Guide on applying for exemption from expenditure conditions for exploration and prospecting licences – temporary for COVID-19
The intention of the Mining Act 1978 is to ensure effective exploration and development and therefore ground should not remain unexplored without compelling reasons.
Section 102 of the Mining Act 1978 provides a mechanism for exemption from expenditure commitments for a given expenditure year.
Reasons for exemption
Title to the tenement is in dispute
Time is required to evaluate work done on the tenement, plan future exploration or mining or raise capital
Time to purchase and erect plant and machinery
Tenement contains a mineral deposit which is uneconomic
Tenement contains mineral ore which is required to sustain the future operations of an existing or proposed mining operation
Mining on the tenement is prevented or restricted by political, environmental, force majeure, heritage, restrictive conditions placed on the tenement or other issues
Aggregate exploration expenditure met for tenements in a project
Any other reason which the Minister for Mines and Petroleum considers sufficient to justify an exemption.
Please note that a detailed explanation of the DMIR’s guidelines when assessing each of these reasons is provided in the document Policy Guidelines – Exemption from Expenditure Condition.
Lodgement of an application for exemption
The Mining Act 1978 requires that an application for exemption be lodged on the prescribed form (Form 18) and with the prescribed fee via the department’s website using Mineral Titles Online or at any DMIRS Mining Registrar office. The application must be lodged within 60 days after the end of the year to which it relates.
The applicant should note that a brief reason for exemption must be stated on the application (Form 18) in addition to and against the subsection under which exemption is being sought. A statutory declaration must be lodged within 28 days of the lodgment of the application for exemption. In the event that the statutory declaration cannot be lodged within 28 days, an extension of time must be requested by the applicant, stating reasons why the statutory declaration cannot be lodged in time. This request must be lodged at the DMIRS Perth office. The applicant should also ensure that all relevant detail and evidence is included in the statutory declaration in support of the subsection and accompanying reason stated on the application. This is not applicable for an application for exemption lodged exclusively for COVID-19 reasons under regulation 55.

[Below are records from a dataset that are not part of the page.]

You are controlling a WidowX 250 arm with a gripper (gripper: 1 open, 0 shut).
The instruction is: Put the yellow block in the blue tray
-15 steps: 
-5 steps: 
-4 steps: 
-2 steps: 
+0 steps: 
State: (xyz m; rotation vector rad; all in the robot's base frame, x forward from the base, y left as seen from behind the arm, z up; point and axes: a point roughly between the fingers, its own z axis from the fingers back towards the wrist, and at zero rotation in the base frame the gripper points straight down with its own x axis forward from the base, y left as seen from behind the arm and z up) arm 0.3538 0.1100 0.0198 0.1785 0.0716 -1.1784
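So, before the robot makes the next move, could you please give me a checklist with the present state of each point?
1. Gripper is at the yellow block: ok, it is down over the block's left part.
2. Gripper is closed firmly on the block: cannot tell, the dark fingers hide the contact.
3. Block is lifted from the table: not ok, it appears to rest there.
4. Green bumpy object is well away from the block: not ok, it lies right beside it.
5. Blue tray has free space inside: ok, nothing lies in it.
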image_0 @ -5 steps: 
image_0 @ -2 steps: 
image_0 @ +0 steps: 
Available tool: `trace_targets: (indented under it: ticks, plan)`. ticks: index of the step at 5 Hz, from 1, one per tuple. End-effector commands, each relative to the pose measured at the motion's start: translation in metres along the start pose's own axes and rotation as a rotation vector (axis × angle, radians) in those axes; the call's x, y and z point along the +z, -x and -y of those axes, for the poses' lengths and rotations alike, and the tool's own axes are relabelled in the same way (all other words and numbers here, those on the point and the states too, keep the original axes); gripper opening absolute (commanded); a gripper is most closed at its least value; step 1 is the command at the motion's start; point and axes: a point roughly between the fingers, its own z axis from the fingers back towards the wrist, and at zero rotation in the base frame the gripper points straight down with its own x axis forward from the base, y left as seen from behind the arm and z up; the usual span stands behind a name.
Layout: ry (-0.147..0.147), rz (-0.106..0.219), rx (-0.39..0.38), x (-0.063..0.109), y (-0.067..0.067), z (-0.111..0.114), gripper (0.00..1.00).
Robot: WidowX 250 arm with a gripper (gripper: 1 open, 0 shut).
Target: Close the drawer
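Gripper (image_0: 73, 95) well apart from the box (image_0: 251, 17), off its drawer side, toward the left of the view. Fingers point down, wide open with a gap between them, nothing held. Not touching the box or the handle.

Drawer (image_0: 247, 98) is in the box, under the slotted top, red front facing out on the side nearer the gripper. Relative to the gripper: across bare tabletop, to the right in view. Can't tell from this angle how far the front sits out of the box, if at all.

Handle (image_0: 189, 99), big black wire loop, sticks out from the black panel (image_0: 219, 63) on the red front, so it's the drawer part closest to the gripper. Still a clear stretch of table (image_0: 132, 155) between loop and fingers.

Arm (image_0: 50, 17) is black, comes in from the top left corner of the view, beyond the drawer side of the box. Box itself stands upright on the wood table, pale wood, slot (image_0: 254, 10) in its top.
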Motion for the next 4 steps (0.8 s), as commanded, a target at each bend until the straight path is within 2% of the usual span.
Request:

The application will be published on the DMIRS website for the relevant objection period. Should no objection be lodged against the application, it will be forwarded to Perth for determination by the Minister for Mines and Petroleum.

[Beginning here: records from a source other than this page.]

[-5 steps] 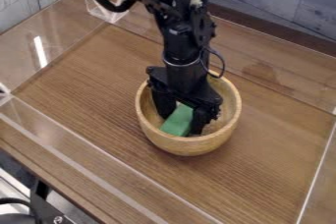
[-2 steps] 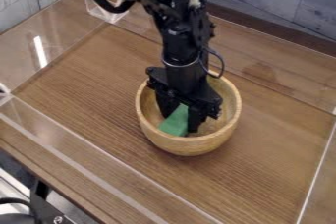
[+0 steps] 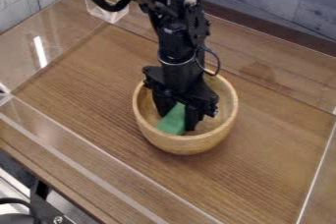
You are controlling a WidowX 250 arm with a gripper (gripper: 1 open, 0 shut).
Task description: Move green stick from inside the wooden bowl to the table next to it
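Gripper (image 3: 178,116) clamped on green stick (image 3: 172,120) inside wooden bowl (image 3: 187,140); should lift straight up, clearing the rim

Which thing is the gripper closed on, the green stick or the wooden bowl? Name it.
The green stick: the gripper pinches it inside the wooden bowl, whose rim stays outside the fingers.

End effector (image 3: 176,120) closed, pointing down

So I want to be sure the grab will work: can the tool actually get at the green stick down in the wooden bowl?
Yes, it looks so. The tool points straight down inside the wooden bowl, shut on the green stick; nothing else lies in the bowl to block it.
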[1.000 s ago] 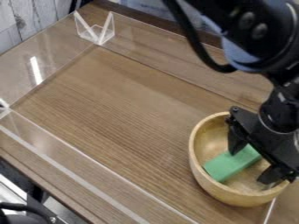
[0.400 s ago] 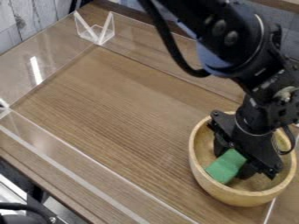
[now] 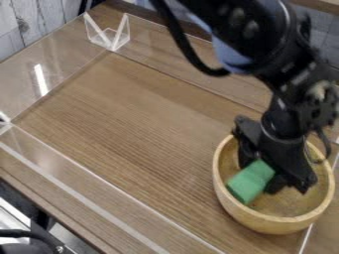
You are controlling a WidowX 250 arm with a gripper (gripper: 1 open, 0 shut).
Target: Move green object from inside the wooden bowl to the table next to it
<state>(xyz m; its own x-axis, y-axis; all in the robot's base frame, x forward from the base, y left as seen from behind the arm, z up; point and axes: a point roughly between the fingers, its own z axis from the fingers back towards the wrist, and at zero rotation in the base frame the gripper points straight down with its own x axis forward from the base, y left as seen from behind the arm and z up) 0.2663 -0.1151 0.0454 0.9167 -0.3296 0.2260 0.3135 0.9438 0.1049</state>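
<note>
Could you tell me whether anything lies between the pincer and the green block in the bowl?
Nothing: in the camera view the pincer sits right on the green block inside the wooden bowl, with no gap or other item between.

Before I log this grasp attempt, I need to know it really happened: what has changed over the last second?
The gripper has shifted slightly left inside the wooden bowl and closed its fingers onto the green block, which now sits a little further left. The block is not lifted; it is still inside the bowl. The bowl and the table are as they were.
</note>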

In the event that an objection is lodged against an application, the exemption cannot be determined until the Warden has made a recommendation to the Minister responsible for the Mining Act 1978, or, the objection has been withdrawn by the objector or dismissed by the Warden and an Order made to this effect is made by the Warden.

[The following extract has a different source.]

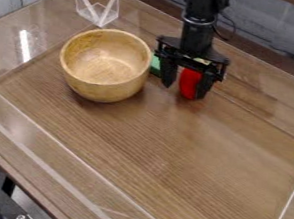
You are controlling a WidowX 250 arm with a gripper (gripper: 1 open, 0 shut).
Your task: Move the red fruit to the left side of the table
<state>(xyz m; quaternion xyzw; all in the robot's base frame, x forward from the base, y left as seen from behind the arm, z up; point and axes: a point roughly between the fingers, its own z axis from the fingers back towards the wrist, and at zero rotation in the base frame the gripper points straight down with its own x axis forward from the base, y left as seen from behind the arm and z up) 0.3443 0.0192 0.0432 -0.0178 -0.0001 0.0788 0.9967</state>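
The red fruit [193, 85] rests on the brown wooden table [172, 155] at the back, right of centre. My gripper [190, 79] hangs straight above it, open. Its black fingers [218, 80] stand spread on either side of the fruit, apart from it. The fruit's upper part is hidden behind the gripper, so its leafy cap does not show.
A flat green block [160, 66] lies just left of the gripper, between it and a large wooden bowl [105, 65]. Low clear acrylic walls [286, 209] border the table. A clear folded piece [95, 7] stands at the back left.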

Assessment and determination of applications for exemptions
The application for exemption is assessed by DMIRS, based upon the information provided by the applicant. The supporting evidence provided in the statutory declaration will only be taken into account where it is consistent with the subsection stated on the application. The tenement holder will be advised once the application has been determined.
Refusal of applications for exemption - forfeiture action to commence
The refusal of an exemption will result in the commencement of forfeiture proceedings by DMIRS.
In respect to Exploration Licences and Mining Leases, the tenement holder will be issued with a Notice of Intention to Forfeit as provided in Regulation 50. The tenement holder may then make a submission for the Minister for Mines and Petroleum’s consideration.
Anything the applicant considers relevant may be included in the submission. Of particular interest to the Minister for Mines and Petroleum would be details of any work planned (or work already being undertaken) on the tenement in the current period.
Following consideration of the submission, the Minister for Mines and Petroleum may take no further action, impose a penalty (fine), or forfeit the tenement pursuant to Sections 96A or 97 of the Mining Act 1978.
If forfeiture is commenced in respect to prospecting licences, the provisions of Regulation 49 will apply. The Warden, as he thinks fit in the circumstances of the case and depending on the mitigating circumstances brought to his attention by the tenement holder, may take no further action, impose a penalty (fine) or forfeit the tenement pursuant to Section 96 of the Mining Act 1978.
Note: There is no provision in the Mining Act 1978 for the refund of the application fee if an application is withdrawn (minimum expenditure commitment has been subsequently met and an amended Form 5 lodged) or lapsed (upon the death of the tenement).